On ne l’avait pas trompé ; cette maîtresse adorée, cette noble femme, auprès de laquelle il aurait pu trouver un refuge ensuite de l’épouvantable déception qui venait de le frapper… cette femme a quitté la France.

Il ne peut en douter : Marguerite est partie pour l’Amérique ; sa mère a exigé d’elle, pour expiation de sa faute, qu’elle ne lui écrirait pas un seul mot d’adieu, à lui, pour qui elle avait sacrifié ses devoirs d’épouse. Marguerite a obéi…

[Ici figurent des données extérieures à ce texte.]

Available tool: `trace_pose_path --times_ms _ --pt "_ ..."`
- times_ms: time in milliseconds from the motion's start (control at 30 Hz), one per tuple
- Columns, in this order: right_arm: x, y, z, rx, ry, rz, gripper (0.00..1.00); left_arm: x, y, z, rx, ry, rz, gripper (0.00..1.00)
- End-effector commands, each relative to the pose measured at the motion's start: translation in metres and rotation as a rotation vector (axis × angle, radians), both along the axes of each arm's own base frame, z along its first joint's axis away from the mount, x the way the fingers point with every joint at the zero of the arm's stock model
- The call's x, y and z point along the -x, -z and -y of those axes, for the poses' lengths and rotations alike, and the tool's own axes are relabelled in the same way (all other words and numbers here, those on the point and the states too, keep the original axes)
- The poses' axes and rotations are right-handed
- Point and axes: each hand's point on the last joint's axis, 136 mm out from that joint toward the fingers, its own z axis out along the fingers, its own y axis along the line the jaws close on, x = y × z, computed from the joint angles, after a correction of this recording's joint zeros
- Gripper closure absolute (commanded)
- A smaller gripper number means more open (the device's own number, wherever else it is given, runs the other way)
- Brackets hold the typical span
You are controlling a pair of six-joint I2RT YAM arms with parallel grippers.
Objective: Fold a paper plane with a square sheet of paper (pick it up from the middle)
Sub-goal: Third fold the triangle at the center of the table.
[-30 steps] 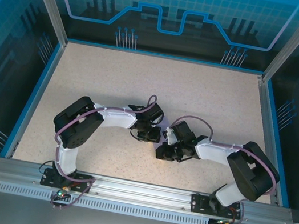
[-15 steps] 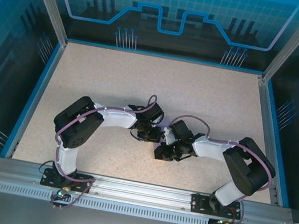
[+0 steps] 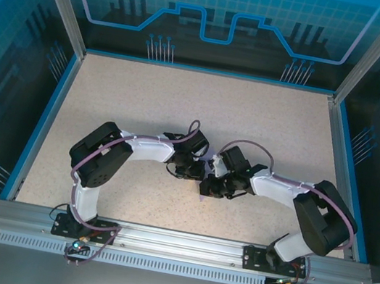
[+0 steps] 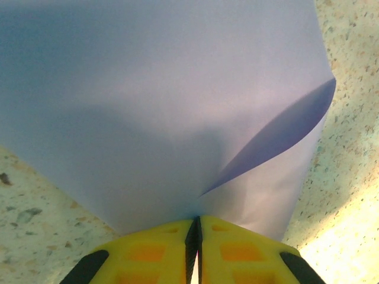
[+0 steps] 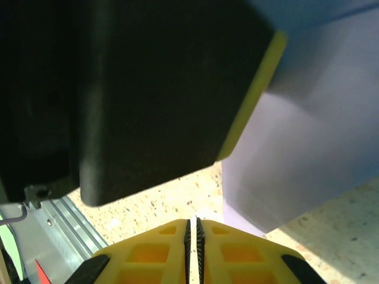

Elle le lui avait dit, d’ailleurs, souvent :

« Entre ma mère et vous, je n’hésiterais pas…  »

Elle n’a pas hésité… Il n’y a donc plus d’espoir, plus aucun espoir ; l’Océan ne le séparerait pas de Marguerite, qu’il la sait assez aveuglement soumise à sa mère pour être certain que, de même, tout serait rompu… à tout jamais rompu.

— C’est bien… il ne compte plus sur ce cœur… ce cœur… son dernier refuge.

Voilà donc les deux racines les plus vivantes de sa vie arrachées, brisées du même coup, le même jour, presque à la fois.